Vahdettin'in San Remo'daki sürgün yılları ve vefatı:
17 Kasım 1922 tarihinde Türkiye'den ayrılan Sultan Vahdettin pek çok ülke değiştirdikten sonra en son San Remo'da Mısır kraliyetinin yardımlarıyla kiralanan bir villada sürgün hayatını yaşarken anılarını yazmış, son yıllarında ise bunları etrafındakilere dikte ettirmiştir. Vahdettin'in hatıratı daha sonra gizemli bir şekilde ortadan kaybolmuştur. Bu hatırata bugün ulaşılabilseydi belki Vahdettin ile ilgili pek çok gerçek de gün ışığına çıkacaktı.

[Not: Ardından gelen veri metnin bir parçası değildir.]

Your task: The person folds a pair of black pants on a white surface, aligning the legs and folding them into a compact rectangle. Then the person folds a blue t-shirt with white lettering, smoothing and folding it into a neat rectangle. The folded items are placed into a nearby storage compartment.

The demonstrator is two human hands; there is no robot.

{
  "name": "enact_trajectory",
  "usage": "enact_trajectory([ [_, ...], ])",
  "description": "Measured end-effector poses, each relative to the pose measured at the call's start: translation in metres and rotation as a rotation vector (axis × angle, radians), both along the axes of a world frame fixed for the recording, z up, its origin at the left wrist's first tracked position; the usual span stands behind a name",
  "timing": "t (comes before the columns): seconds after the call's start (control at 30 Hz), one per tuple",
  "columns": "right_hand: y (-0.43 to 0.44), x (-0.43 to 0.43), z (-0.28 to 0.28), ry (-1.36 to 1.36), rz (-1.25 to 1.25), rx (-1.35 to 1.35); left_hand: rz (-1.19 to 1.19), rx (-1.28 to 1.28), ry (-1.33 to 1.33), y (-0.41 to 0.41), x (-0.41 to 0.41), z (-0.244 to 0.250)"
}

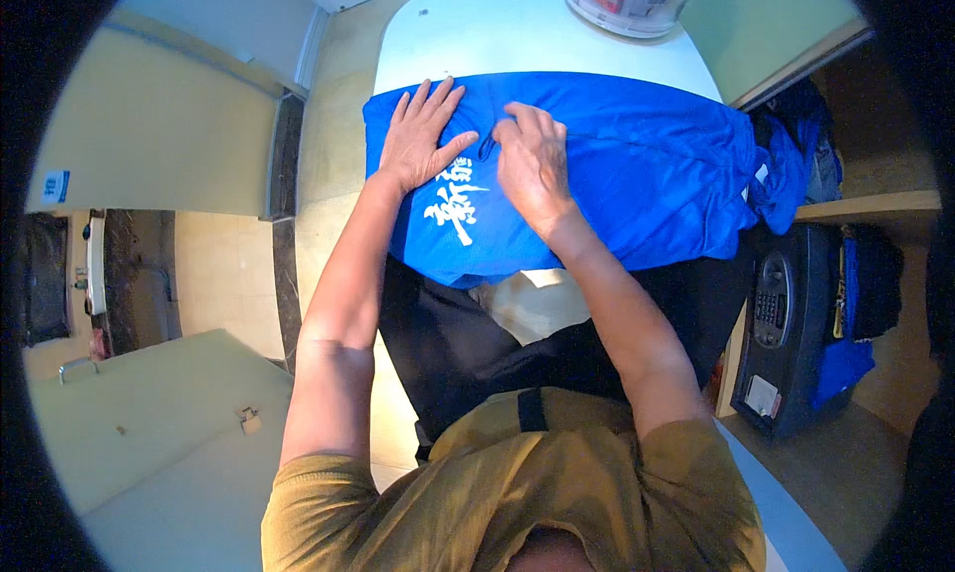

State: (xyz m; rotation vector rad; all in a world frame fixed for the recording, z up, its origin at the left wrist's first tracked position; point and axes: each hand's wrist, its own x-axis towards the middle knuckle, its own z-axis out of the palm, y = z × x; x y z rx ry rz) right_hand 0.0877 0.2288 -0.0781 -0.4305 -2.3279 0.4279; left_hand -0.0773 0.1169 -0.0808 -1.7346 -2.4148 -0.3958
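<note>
A blue garment (634, 191) with white printed writing lies spread across a white table and hangs over its near edge towards my lap. My left hand (425, 135) presses flat on its left part, fingers spread and nothing held. To the right of it, my right hand (533, 158) rests on or just over the cloth with curled fingers. A thin dark edge or loop in the fabric shows between the two hands. Blur and the curled fingers hide whether the right hand pinches any cloth.
The white table (477, 27) carries a clear plastic jar (627, 5) at its far right. Beside my right leg, a black keypad safe (776, 326) stands in a wooden cabinet, below a shelf (865, 203) with crumpled clothes (802, 154). At left, a doorway shows a tiled floor (224, 273).
</note>
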Motion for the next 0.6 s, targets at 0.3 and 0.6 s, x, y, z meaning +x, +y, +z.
enact_trajectory([
  [0.3, 0.022, -0.037, -0.029, -0.219, 0.064, 0.040, -0.022, -0.061, 0.011, -0.001, 0.001, 0.004],
  [0.6, 0.046, 0.001, -0.020, -0.225, 0.038, 0.064, -0.004, -0.113, 0.027, 0.000, 0.002, 0.007],
])
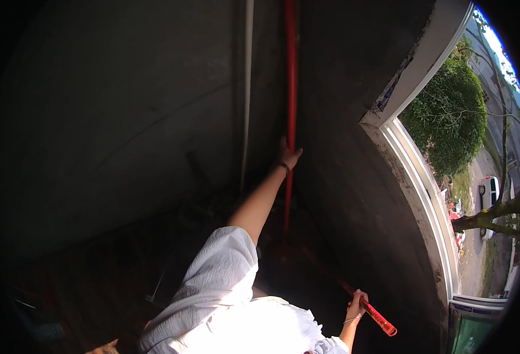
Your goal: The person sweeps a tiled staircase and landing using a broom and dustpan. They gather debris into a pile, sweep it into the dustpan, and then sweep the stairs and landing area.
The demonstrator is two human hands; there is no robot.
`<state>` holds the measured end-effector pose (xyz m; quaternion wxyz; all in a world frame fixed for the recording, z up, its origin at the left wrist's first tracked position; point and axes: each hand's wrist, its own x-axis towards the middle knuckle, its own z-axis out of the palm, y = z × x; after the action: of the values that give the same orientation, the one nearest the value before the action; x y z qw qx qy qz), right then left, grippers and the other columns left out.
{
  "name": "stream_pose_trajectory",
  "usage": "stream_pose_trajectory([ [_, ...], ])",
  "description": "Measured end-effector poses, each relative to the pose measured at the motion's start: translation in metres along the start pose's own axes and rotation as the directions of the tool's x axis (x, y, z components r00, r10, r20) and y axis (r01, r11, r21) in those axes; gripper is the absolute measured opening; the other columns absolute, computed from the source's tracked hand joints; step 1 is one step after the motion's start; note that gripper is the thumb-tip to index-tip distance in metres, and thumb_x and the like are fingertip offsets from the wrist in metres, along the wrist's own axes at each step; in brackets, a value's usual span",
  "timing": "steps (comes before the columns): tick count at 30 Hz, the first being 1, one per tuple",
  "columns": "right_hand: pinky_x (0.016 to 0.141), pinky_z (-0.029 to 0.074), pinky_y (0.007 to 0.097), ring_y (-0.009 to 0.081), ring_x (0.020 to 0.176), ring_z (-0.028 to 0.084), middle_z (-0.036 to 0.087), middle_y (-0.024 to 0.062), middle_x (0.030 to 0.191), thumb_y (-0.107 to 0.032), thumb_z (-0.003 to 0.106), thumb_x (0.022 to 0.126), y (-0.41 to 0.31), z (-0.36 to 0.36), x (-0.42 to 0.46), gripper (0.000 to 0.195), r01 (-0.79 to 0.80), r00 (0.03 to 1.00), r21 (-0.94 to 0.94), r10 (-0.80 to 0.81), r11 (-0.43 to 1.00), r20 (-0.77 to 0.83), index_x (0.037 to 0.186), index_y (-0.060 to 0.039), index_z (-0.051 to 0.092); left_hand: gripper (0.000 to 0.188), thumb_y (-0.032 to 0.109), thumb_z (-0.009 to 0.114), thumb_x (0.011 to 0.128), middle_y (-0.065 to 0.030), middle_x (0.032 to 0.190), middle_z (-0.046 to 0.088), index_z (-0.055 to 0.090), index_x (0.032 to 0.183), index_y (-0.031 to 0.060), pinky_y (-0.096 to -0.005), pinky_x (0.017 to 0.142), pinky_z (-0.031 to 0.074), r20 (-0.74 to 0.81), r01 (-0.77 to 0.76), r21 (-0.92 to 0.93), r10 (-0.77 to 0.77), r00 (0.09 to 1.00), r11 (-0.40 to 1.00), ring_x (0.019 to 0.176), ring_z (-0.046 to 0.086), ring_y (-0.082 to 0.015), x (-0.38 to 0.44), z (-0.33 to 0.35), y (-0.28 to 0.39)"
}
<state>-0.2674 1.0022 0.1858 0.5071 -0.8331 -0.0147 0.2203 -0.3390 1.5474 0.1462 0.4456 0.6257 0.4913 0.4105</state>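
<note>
My left hand (290, 155) reaches out to a red vertical pipe (291, 79) in the dark corner. Its thumb and fingers lie on either side of the pipe, which runs on below the wrist. A bracelet circles that wrist. Lower right, my right hand (357, 304) is closed around a red pole handle (378, 317) that bears writing and ends in a hanging loop. The pole slants away into shadow towards the pipe's foot. What is at its far end is too dark to make out.
A thin white pipe (248, 88) runs down the grey wall (153, 110) to the left. On the right, a white-framed window (423, 177) with rough plaster edges looks onto a tree and a white vehicle. A thin pale rod (157, 285) lies in the shadow at lower left.
</note>
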Motion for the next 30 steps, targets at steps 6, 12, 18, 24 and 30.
stream_pose_trajectory([
  [6, 0.033, 0.027, 0.0167, 0.0032, 0.042, 0.039, 0.049, -0.0019, 0.062, -0.035, 0.055, 0.083, -0.020, 0.023, -0.029, 0.026, 0.020, 0.999, -0.131, -0.023, 0.991, -0.023, 0.079, -0.0093, 0.052, 0.030, 0.029, 0.067, 0.075, -0.0047, 0.069, 0.057, 0.053, 0.082, 0.0031, -0.0285, 0.056, 0.045, 0.257, 0.354, -0.196, -0.300, 0.919, 0.915, 0.060, 0.057, -0.0149, -0.043, -0.001, 0.016],
  [12, 0.037, 0.027, 0.0173, 0.0037, 0.043, 0.036, 0.046, -0.0034, 0.057, -0.032, 0.055, 0.084, -0.036, 0.039, -0.017, 0.025, 0.114, 0.989, -0.112, -0.103, 0.987, 0.104, 0.078, -0.0075, 0.054, 0.023, 0.021, 0.062, 0.080, 0.0031, 0.054, 0.046, 0.049, 0.066, 0.0074, -0.0223, 0.041, 0.036, 0.005, 0.007, -0.443, -0.006, 1.000, 0.896, 0.042, 0.043, -0.0071, -0.163, -0.114, 0.065],
  [18, 0.031, 0.028, 0.0178, 0.0046, 0.039, 0.041, 0.054, -0.0003, 0.066, -0.031, 0.054, 0.085, -0.036, 0.024, 0.013, 0.025, 0.230, 0.945, -0.195, -0.170, 0.953, 0.278, 0.083, -0.0063, 0.055, 0.017, 0.015, 0.041, 0.090, 0.0034, 0.049, 0.032, 0.040, 0.074, 0.0121, -0.0226, 0.045, 0.031, -0.248, -0.173, -0.529, 0.044, 0.968, 0.831, 0.041, 0.029, -0.0069, -0.263, -0.351, 0.210],
  [24, 0.032, 0.028, 0.0188, 0.0055, 0.039, 0.041, 0.055, 0.0005, 0.066, -0.027, 0.052, 0.086, -0.041, 0.013, 0.029, 0.024, 0.257, 0.925, -0.171, -0.191, 0.951, 0.329, 0.085, -0.0035, 0.056, 0.022, 0.017, 0.045, 0.089, 0.0051, 0.048, 0.032, 0.041, 0.068, 0.0129, -0.0212, 0.044, 0.029, -0.504, -0.456, -0.308, 0.263, 0.823, 0.835, 0.040, 0.029, -0.0047, -0.361, -0.526, 0.342],
  [30, 0.032, 0.031, 0.0190, 0.0055, 0.039, 0.044, 0.054, 0.0005, 0.064, -0.027, 0.051, 0.086, -0.045, 0.030, 0.013, 0.024, 0.309, 0.905, -0.231, -0.211, 0.923, 0.368, 0.085, -0.0035, 0.057, 0.020, 0.015, 0.050, 0.087, 0.0046, 0.050, 0.031, 0.042, 0.068, 0.0114, -0.0217, 0.046, 0.028, -0.694, -0.505, -0.029, 0.347, 0.631, 0.862, 0.043, 0.029, -0.0052, -0.390, -0.610, 0.367],
])
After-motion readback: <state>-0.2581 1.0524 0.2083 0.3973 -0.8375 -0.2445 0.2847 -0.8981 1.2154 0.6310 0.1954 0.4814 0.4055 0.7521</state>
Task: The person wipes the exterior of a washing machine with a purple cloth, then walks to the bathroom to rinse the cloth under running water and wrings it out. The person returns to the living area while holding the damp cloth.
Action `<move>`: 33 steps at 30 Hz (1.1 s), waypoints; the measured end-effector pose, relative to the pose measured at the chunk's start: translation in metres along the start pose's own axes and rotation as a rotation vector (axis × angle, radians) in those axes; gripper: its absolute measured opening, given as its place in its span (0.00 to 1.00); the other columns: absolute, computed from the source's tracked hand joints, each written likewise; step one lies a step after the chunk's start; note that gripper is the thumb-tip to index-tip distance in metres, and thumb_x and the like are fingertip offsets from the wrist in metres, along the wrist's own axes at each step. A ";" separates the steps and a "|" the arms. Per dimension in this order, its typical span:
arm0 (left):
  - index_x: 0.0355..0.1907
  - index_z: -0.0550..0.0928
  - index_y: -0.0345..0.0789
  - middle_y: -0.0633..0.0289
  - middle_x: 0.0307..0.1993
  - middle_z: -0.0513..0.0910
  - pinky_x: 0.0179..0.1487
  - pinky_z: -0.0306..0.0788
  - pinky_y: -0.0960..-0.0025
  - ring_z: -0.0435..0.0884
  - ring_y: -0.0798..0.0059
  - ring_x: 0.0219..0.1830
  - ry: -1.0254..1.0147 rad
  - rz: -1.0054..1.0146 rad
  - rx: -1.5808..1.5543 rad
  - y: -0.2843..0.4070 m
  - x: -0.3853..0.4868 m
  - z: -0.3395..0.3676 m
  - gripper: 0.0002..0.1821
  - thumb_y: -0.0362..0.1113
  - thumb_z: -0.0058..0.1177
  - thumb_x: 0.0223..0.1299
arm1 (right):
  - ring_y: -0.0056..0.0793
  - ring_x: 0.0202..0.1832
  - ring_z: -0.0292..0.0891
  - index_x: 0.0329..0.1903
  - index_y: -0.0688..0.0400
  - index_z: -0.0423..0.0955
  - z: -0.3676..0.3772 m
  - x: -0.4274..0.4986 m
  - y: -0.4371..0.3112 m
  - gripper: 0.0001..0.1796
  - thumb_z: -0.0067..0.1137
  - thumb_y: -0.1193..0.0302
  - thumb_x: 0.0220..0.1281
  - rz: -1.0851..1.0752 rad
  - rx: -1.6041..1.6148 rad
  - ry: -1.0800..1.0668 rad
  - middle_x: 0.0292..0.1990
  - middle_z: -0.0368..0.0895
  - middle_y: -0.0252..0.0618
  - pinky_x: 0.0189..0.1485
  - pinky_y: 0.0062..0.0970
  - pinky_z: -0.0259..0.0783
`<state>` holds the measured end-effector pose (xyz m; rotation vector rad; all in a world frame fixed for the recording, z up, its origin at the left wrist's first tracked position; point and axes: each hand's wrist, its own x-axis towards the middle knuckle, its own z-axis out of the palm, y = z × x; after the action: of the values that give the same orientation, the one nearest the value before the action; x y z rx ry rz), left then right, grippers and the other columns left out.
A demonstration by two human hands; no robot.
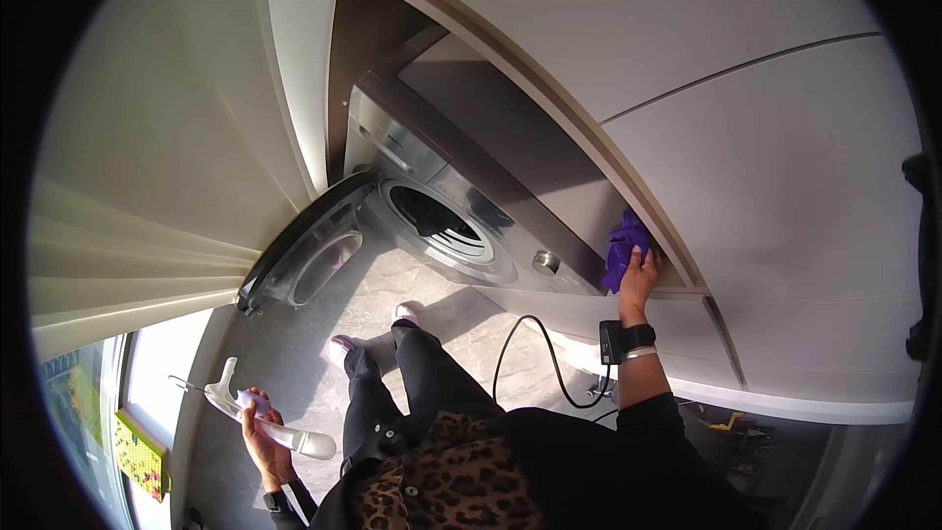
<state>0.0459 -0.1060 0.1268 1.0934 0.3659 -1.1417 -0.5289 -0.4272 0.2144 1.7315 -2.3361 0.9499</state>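
Note:
My left hand grips a pale plastic clothes hanger with a metal hook, and a small lavender object whose kind I cannot make out. At the right end of the cabinet niche, my right hand has its fingers on a crumpled purple item, apparently cloth. That item rests on or just over the ledge above the washing machine. The machine's round door hangs wide out to the left. Something dark lies inside the drum.
White cabinet panels rise at the right around the niche's wooden edge. Pale curtains hang close to the washer door. A black cable loops from my right wrist. Below are grey floor tiles and a window at lower left.

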 end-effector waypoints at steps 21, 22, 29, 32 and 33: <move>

16 Mayıs 1926'da San Remo'da vefat eden son Osmanlı padişahı Sultan Vahdettin'in annesi Gulüstü Kadın Efendi, babası ise Sultan 1. Abdülmecit idi. Vahdettin'in ölümünün ardından borçlu olduğu San Remo esnafı tabutuna haciz koydurmuştu. Irak ve Hicaz krallarından alınan paralarla borçlar ödenmiş, ardından Vahdettin'in gömülebileceği bir İslam ülkesi arayışına girilmişti. Cenaze Türkiye'ye getirilemediği için o yıllarda Fransız işgali altında bulunan Suriye seçildi. Suriye'nin o dönemdeki devlet başkanı aynı zamanda Sultan Abdülhamit'in kızıyla evlenip ayrılmış olan eski bir Osmanlı damadıydı. Devlet başkanı Ahmed Nami Bey cenazeyi askeri törenle karşılayarak, Şam'daki Yavuz Sultan Selim Camii'ne gömülmesini sağladı.